The information in the Registration Statement on Form S-8 of Metropolitan
Health Networks, Inc., File no. 333-33971 is supplemented by the following. The
description of securities in the section "Consulting Agreement" on page 5, and
on any other page where the information appears, is revised to provide the
following:

         On July 28, 1997, the Company and Lion Capital Corporation, a
corporation owned and controlled by Debra Kevorkian and Paul Frazzini, entered
into a Consulting Agreement, as amended on October 7, 1998 and and January 27,
1999, pursuant to which consultant provide advice to the Company concerning its
related services including (i) further development enhancement of current
operations and recommendations with regards to additional services and
geographic service expansion; (ii) research evaluation, due diligence
negotiation with respect to strategic partners joint ventures, acquisitions and
other venture partners; (iii) negotiations, introductions and evaluations of
sources of credit, banking relationships and related financial opportunities;
(iv) marketing surveys and studies and general marketing assistance; (v)
assistance and advice with respect to shareholder investor relations and
assistance to the Company in the preparation of reports to its shareholders and
investors.

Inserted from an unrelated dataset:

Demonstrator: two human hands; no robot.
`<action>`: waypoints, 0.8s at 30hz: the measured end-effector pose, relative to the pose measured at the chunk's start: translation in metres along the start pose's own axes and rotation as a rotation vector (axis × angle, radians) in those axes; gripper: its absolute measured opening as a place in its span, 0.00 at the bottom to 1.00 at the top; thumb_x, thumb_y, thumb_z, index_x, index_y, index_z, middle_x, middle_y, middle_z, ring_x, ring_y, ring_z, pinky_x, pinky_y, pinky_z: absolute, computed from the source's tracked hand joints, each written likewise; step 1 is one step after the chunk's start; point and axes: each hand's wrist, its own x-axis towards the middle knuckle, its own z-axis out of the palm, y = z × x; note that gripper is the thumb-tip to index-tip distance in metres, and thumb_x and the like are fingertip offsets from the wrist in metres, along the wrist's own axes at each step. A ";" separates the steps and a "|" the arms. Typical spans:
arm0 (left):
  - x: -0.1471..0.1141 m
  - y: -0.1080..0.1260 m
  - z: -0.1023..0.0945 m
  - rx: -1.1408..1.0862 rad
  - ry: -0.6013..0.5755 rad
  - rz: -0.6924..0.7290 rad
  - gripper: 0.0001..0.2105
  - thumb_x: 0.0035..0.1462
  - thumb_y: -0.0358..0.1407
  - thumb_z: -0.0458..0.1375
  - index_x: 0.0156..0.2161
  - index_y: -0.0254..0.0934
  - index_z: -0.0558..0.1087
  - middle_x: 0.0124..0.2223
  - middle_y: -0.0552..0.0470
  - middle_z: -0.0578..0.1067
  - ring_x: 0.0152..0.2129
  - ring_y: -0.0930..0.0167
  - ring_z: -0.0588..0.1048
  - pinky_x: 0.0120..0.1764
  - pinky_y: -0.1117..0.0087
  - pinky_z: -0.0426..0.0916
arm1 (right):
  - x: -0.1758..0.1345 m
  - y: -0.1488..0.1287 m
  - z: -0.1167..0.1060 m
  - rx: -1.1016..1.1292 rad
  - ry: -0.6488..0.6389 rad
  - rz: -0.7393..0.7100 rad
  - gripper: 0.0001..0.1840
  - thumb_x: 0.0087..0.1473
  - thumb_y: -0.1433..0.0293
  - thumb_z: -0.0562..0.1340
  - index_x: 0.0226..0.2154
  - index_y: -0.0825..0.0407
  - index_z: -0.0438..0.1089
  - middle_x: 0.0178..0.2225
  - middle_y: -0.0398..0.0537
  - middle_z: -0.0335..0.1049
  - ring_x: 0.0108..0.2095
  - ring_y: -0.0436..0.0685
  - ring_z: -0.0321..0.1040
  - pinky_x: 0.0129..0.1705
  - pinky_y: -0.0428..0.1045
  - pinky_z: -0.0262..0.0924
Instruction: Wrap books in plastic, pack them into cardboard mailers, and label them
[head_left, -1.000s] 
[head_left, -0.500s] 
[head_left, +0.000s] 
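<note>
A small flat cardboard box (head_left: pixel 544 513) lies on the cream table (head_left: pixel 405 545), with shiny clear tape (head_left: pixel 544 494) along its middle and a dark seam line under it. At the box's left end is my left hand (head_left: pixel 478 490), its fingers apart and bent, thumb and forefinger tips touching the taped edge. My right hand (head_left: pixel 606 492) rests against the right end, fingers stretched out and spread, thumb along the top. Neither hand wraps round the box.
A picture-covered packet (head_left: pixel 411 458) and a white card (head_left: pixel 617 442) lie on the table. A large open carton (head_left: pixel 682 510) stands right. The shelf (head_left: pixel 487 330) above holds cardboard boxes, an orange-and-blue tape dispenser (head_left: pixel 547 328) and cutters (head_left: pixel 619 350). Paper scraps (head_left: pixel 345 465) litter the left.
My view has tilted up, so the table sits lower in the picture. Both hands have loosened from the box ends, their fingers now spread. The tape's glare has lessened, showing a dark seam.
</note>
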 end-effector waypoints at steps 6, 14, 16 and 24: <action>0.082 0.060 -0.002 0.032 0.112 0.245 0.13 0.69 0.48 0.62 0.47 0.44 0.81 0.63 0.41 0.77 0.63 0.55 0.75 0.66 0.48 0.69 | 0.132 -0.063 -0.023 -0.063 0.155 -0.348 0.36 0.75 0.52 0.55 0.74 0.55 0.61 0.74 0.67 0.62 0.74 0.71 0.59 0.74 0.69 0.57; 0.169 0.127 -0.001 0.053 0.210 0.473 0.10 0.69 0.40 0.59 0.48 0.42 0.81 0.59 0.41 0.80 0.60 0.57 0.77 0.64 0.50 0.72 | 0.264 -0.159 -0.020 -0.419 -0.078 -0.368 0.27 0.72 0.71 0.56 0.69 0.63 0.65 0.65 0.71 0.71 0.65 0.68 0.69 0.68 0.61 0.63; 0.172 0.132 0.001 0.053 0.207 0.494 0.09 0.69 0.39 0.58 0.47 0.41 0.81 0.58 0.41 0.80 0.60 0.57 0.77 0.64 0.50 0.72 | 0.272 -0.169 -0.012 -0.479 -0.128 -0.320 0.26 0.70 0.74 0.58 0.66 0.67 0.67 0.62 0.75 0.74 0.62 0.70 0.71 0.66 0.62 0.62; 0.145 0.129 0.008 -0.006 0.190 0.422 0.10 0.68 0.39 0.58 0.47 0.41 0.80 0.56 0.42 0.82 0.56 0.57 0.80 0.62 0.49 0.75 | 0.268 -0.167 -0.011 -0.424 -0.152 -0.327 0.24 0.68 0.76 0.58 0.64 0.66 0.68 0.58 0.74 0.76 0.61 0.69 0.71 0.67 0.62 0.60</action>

As compensation for its services rendered under the Consulting
Agreement, Consultant received 10,000 shares of the Company's Common Stock and
an Option to purchase an aggregate of 150,000 shares. The Option shall be
exercisable as to the first 100,500 shares at any time during the twenty one
(21) month period commencing July 28, 1997 and expiring on April 1, 1999, as
follows: (i) the Option as to Thirty-Three Thousand Five Hundred (33,500) shares
shall be exercisable at a purchase price of $1.14 per share, (ii) the Option as
to an additional Thirty-Three Thousand Five Hundred (33,500) shares shall be
exercisable at a purchase price of $1.14 per share, and (iii) the Option as to
the remaining Thirty-Three Thousand Five Hundred (33,500) shares shall be
exercisable at a purchase price of $1.14 per share. The Option shall be
exercisable as to the remaining 49,500 shares at any time commencing April 1,
1998 and expiring on April 1, 1999, as follows: (i) the Option as to Sixteen
Thousand Five Hundred (16,500) shares shall be exercisable at a purchase price
of $1.14 per share, (ii) the Option as to an additional Sixteen Thousand Five
Hundred (16,500) shares shall be exercisable at a purchase price of $1.14 per
share, and (iii) the Option as to the remaining Sixteen Thousand Five Hundred
(16,500) shares shall be exercisable at a purchase price of $1.14 per share. The
purchase price for the exercise of the options is payable in cash, and the price
of the shares of Common Stock shall be paid in full upon exercise of the
options. There are no redemption rights in connection with the options.

         The description of the Selling Security Holder in the section "Sales by
Selling Security Holder", and all reference to the Selling Security Holder shall
be Vama Holdings Corp., the transferee of the Options.


The date of this Supplement is January 29, 1999.